(Collected data entries)
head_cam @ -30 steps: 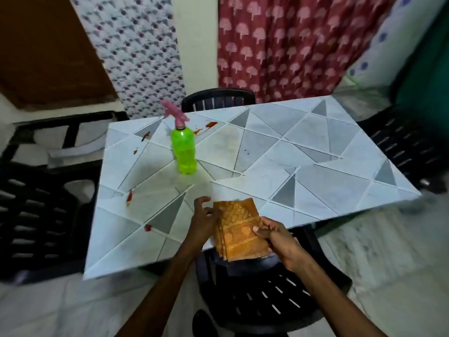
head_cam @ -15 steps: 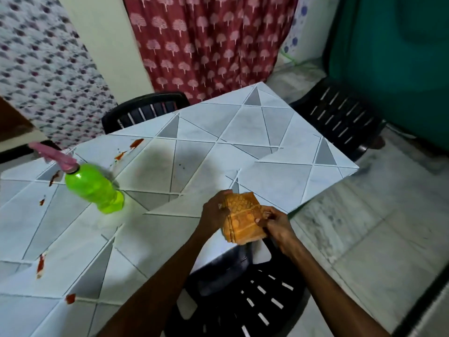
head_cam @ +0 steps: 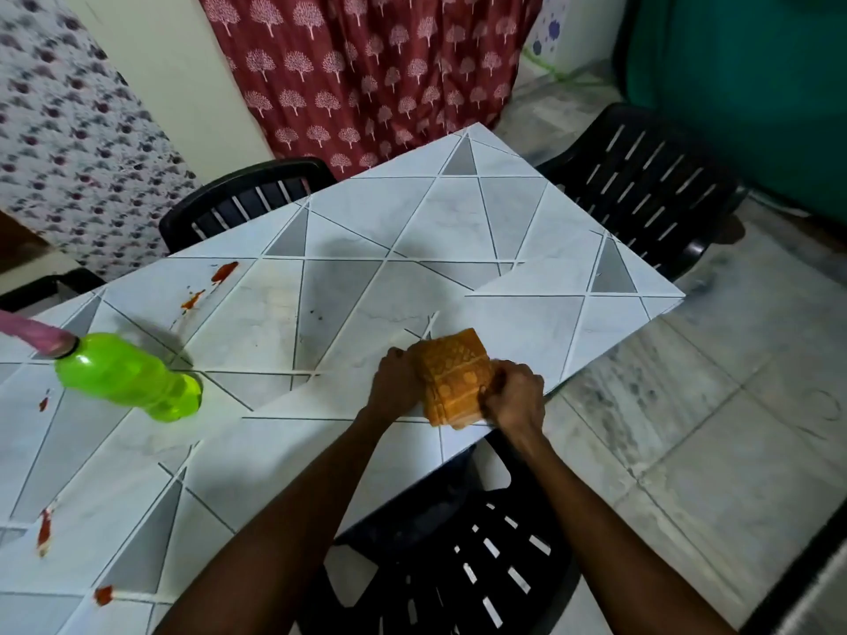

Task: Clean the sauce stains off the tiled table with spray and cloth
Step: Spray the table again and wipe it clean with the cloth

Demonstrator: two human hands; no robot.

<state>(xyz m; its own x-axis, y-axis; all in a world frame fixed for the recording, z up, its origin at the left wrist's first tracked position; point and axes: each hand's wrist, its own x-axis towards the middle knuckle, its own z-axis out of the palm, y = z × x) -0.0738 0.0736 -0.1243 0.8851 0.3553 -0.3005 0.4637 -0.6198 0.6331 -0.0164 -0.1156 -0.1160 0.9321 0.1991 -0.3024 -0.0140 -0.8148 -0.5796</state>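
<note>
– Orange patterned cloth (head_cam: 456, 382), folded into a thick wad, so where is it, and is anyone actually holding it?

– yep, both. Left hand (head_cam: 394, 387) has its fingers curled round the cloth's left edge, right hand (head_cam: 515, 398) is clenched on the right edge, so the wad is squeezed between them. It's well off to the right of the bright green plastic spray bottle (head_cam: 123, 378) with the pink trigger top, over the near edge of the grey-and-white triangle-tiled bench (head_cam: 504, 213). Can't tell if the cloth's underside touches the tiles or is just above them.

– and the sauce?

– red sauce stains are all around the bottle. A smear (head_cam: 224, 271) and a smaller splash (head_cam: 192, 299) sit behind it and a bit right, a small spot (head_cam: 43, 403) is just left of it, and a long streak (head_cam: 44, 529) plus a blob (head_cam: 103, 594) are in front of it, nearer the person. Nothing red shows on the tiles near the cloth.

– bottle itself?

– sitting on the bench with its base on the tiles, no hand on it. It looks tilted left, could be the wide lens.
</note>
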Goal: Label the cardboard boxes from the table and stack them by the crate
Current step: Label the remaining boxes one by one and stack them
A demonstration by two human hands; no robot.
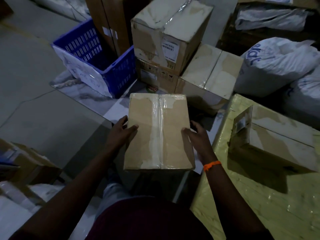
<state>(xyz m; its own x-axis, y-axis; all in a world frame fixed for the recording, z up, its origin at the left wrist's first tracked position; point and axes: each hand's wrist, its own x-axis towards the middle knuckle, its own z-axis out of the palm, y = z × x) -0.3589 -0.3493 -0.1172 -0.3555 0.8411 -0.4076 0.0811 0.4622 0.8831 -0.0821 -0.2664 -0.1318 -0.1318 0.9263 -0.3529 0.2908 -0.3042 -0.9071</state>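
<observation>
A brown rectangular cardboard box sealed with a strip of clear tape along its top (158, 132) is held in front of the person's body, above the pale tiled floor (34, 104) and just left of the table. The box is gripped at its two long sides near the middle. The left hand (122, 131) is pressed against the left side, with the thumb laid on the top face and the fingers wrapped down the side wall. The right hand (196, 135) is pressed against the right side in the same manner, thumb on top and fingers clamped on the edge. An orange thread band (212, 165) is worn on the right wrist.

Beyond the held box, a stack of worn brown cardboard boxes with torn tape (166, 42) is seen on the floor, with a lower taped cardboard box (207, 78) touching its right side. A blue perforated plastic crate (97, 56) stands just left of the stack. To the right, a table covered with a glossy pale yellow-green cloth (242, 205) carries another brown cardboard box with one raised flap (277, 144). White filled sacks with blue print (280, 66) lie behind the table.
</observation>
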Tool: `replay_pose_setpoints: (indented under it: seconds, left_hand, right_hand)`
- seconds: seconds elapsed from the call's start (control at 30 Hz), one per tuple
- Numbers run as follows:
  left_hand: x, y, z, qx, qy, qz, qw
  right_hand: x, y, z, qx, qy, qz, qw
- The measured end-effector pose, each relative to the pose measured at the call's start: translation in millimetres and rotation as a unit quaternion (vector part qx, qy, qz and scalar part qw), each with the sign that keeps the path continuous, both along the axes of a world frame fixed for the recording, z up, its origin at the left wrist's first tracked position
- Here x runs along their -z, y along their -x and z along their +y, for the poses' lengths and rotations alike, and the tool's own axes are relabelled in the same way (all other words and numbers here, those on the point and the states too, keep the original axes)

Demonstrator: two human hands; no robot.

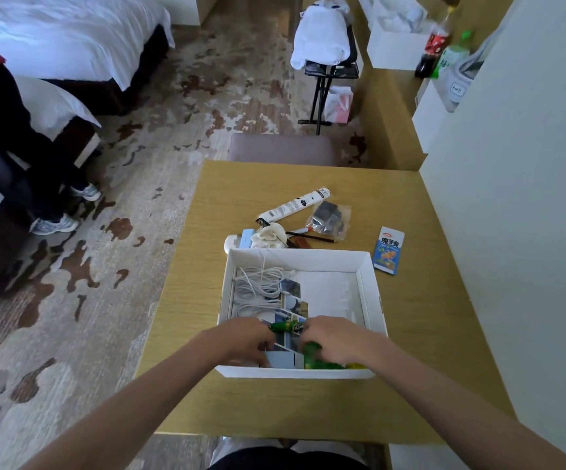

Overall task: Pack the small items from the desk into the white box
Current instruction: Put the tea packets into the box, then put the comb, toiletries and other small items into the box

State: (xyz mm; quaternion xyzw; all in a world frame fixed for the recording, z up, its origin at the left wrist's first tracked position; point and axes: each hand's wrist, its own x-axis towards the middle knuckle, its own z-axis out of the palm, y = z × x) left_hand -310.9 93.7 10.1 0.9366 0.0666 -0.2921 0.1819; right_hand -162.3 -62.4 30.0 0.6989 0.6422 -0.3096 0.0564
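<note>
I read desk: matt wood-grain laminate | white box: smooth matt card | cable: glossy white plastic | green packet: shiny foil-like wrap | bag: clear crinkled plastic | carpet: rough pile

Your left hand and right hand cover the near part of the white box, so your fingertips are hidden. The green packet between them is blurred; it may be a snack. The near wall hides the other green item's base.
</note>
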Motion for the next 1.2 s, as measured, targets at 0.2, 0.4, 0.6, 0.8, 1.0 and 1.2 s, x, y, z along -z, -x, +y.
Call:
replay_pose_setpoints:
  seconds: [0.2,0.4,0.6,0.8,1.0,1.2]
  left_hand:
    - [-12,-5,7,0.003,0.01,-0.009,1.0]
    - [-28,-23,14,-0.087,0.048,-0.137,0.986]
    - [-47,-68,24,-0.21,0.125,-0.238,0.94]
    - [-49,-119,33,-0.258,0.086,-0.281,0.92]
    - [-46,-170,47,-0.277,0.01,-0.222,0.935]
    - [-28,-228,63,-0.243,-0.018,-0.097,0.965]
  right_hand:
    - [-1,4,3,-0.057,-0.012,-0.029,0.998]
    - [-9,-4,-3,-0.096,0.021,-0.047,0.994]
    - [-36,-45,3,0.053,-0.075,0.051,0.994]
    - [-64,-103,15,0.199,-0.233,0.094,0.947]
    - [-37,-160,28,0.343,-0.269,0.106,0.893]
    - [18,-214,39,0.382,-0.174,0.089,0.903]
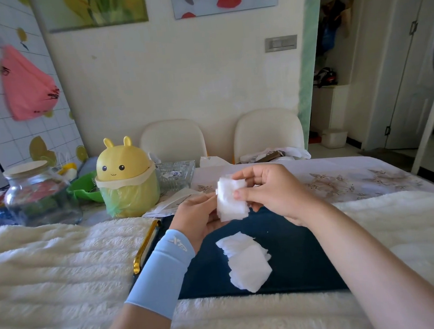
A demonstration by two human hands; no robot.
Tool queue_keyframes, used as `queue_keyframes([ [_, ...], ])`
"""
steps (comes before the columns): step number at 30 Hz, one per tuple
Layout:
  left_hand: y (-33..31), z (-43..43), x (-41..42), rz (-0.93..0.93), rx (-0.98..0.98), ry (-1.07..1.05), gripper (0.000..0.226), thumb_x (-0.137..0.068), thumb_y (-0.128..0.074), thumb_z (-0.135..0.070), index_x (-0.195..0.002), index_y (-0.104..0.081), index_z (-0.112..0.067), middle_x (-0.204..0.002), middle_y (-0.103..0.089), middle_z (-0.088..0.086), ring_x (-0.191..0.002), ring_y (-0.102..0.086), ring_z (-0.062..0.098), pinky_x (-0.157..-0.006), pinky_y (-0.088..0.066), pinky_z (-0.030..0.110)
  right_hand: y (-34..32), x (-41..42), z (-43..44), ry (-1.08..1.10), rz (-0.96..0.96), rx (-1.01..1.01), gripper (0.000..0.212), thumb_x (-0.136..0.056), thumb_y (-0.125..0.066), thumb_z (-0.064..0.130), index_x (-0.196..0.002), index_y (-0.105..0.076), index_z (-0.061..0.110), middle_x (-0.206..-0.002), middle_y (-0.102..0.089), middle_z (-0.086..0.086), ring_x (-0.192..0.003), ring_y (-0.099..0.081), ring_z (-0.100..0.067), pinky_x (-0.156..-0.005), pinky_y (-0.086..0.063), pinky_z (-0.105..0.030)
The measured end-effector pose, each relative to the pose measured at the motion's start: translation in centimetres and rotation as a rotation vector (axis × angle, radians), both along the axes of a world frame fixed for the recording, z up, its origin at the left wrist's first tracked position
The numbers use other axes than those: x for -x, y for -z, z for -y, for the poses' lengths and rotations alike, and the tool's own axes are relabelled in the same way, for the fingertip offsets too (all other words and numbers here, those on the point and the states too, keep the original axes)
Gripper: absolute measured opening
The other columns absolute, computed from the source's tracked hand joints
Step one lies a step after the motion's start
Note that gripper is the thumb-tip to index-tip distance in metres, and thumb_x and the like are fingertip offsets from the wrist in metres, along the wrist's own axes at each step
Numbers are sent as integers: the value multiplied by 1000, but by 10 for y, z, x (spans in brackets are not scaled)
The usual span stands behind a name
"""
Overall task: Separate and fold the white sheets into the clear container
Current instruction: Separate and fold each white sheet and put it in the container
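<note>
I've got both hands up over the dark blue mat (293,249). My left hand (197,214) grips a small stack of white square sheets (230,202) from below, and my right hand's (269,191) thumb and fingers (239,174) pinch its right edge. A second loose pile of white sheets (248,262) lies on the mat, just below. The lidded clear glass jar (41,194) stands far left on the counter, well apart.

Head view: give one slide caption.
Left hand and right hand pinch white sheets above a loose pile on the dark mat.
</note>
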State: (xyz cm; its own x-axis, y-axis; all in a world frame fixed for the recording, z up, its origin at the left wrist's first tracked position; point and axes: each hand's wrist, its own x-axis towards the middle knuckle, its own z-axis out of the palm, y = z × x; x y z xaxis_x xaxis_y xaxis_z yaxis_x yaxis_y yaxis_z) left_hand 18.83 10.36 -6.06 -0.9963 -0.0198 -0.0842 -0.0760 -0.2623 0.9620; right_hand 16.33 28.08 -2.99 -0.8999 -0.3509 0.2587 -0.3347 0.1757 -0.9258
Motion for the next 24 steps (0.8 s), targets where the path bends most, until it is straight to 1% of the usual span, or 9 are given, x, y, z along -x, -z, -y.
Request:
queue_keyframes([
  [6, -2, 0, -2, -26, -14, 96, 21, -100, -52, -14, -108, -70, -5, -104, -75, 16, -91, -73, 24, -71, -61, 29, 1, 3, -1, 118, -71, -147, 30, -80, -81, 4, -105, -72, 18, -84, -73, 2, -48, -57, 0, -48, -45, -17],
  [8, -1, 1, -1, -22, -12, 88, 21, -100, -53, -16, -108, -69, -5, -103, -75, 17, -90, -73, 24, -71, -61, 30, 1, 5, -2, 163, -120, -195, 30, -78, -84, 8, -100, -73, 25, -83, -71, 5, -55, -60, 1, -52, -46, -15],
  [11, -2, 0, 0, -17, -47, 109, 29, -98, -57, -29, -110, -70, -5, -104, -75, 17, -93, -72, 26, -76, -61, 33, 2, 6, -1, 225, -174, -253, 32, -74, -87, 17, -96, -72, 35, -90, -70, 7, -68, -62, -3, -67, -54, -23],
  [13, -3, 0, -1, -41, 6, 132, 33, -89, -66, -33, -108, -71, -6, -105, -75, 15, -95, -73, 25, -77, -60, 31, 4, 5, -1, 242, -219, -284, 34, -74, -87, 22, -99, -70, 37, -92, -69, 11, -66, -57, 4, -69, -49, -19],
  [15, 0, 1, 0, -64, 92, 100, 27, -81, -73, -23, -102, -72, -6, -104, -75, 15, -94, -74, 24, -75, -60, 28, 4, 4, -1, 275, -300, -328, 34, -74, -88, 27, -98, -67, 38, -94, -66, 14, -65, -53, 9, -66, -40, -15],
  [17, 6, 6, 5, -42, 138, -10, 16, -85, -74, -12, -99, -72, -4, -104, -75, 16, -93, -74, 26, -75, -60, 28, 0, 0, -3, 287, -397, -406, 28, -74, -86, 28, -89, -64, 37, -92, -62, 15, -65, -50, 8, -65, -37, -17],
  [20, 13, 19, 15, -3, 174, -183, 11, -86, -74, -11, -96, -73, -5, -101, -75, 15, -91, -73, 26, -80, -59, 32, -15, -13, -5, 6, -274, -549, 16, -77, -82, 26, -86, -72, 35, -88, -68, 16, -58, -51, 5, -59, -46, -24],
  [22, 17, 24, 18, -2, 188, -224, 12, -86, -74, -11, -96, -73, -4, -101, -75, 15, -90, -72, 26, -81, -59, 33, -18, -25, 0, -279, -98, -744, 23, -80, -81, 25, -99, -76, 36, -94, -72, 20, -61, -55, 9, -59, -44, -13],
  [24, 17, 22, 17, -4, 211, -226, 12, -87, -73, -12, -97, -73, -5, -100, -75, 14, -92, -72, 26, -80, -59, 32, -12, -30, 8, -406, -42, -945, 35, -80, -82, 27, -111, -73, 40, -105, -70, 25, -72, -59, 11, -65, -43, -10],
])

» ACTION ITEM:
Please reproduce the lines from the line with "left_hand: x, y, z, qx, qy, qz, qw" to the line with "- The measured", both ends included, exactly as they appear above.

» RESPONSE:
  left_hand: x, y, z, qx, qy, qz, qw
  right_hand: x, y, z, qx, qy, qz, qw
- The measured end-effector pose, each relative to the pose measured at the call's start: translation in millimetres and rotation as a unit quaternion (vector part qx, qy, qz and scalar part qw), each with the sign that keeps the path continuous, both along the axes of a world frame fixed for the recording, z up, its origin at the left wrist's first tracked position

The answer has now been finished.